Validating LLVM

Back during the LLVM developer's meeting, I talked with some of you about a
proposal to "validate" llvm. Now that 2.4 is almost out the door, it seems a
good time to start that discussion.

I've written up a detailed proposal and attached it to this message. The goal
is to ease LLVM use by third parties. We've got consideral experience with
LLVM and the community development model here and see its benefits as well as
challenges. This proposal attempts to address what I feel is the main
challenge: testing and stability of LLVM between releases.

Please take a look and send feedback toi the list. I'd like to get the
process moving early in the 2.4 cycle.

Thanks for your input and support.

                                         -Dave

LLVMValidationProposal.txt (8.53 KB)

Interesting proposal. I think this could be a great thing. When the system is up and running, I can scrounge up some darwin validator machines for the machine pool,

-Chris

David Greene <dag@cray.com> writes:

Back during the LLVM developer's meeting, I talked with some of you
about a proposal to "validate" llvm. Now that 2.4 is almost out the
door, it seems a good time to start that discussion.

I applaud your initiative. Discussing this issue is badly needed. From
my point of view, LLVM still has an academical/exploratory character
that makes it incompatible with a long term commitment from the POV of
some industry users (those for whom LLVM would be a critical component)
unless those users have enough resources for maintaining their own LLVM
branch.

IMO a validation process based on running test suites is not enough. As
you know very well, tests can demonstrate failures, but can not
demonstrate correctness. An approach based on having stable (bug-fix
only) and development branches is more adequate. This way, each user can
devote work to validate LLVM for its own purposes, apply fixes to the
stable branch and then have some hope of achieving a point where LLVM is
good enough, instead of an endless upgrading where you fix known bugs
while knowing that new ones are being introduced.

This conflicts with current practice of going forward at full throttle,
when it is not rare that developers recommend using ToT just a few weeks
after a release.

Hopefully when clang matures new requirements on middle-term stability
will be enforced.

IMO a validation process based on running test suites is not enough. As

Not enough for some, I agree. For others, it helps a lot. It would help us
tremendously, for example, but then, we do maintain our own branch.

you know very well, tests can demonstrate failures, but can not
demonstrate correctness. An approach based on having stable (bug-fix
only) and development branches is more adequate. This way, each user can
devote work to validate LLVM for its own purposes, apply fixes to the
stable branch and then have some hope of achieving a point where LLVM is
good enough, instead of an endless upgrading where you fix known bugs
while knowing that new ones are being introduced.

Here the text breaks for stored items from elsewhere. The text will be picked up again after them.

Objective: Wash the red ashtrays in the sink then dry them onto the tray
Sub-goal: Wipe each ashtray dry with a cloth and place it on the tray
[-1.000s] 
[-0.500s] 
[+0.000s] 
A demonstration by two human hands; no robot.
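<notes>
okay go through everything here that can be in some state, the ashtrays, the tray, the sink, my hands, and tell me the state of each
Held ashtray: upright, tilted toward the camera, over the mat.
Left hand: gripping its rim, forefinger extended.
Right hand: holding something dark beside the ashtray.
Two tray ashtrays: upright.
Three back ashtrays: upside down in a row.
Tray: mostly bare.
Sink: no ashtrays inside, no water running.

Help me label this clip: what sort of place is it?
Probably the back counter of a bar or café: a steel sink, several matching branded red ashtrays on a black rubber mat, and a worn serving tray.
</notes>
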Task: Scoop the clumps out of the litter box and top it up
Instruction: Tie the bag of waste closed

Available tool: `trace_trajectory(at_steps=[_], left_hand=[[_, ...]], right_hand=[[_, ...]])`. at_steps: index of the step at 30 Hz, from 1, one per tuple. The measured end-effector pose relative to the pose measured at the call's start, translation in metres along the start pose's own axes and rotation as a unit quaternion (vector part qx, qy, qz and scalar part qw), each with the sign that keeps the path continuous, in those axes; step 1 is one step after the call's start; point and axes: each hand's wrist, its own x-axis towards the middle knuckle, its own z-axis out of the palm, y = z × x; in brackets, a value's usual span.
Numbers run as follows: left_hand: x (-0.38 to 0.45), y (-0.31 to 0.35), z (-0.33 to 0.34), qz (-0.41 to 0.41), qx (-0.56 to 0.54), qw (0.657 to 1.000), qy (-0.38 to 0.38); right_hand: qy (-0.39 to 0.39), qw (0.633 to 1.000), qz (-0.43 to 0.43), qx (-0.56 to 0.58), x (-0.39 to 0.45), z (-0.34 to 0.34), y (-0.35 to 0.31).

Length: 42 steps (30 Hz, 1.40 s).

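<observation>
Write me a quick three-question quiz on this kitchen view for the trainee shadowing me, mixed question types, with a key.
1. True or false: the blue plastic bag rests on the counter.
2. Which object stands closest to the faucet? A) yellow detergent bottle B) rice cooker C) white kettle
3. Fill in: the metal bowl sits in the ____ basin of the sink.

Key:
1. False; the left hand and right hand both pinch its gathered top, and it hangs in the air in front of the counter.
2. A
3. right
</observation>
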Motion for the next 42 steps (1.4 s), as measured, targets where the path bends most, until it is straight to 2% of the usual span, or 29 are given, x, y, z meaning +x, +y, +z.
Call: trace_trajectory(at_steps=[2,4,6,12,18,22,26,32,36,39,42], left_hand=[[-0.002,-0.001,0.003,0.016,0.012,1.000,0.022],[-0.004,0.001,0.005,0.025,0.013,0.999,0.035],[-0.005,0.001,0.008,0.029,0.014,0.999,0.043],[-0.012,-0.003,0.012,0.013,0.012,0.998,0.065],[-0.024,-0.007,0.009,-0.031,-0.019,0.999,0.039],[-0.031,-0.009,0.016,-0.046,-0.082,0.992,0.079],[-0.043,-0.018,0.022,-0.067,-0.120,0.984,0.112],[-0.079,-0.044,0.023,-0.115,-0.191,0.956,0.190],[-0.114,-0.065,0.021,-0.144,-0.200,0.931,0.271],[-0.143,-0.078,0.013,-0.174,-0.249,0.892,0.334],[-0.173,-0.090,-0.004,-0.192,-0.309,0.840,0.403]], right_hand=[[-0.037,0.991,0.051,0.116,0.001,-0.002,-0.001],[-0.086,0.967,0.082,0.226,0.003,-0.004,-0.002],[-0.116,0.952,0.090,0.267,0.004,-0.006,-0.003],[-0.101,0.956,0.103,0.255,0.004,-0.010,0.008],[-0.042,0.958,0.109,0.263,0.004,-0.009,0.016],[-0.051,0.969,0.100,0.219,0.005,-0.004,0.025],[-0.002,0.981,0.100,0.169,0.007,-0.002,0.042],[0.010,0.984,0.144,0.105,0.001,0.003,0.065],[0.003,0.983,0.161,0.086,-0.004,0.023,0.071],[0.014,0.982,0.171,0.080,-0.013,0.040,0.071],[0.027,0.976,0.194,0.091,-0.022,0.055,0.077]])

A stable and development branch would also help. You still need to validate
the stable branch, however. So I think the proposal still applies regardless
of how the repository is organized.

This conflicts with current practice of going forward at full throttle,
when it is not rare that developers recommend using ToT just a few weeks
after a release.

Right. It would be a shift in development process.

Hopefully when clang matures new requirements on middle-term stability
will be enforced.

It's hard to "enforce" anything in the open source world. That's something
that third parties just have to come to understand. So we should try to
introduce processes that can help achieve what we want without depending
on anyone else to conform to our idea of how development should happen.

                                               -Dave

Yeah, mirrors in many ways something I've thought about for a while now. Roughly, cron (or while :; do) testers that figure out quality and create tags when that quality is met. Release branching can then just happen from the `prerelease' tag, and largely start from a known good quality. People can the figure out what naming scheme they want and which tests they want to run, and contribute by testing and creating tags. The existance of specific combinations of tags at the same versions can be used to create rollup tags. One can imagine a C on x86 tag, a C++ on x86_64 tag, a llvm-gcc on mips tag and so on. Though, in my version, I would have the cron job move forward their tag so that developers have a stable tag to select, if they just want say C on ppc.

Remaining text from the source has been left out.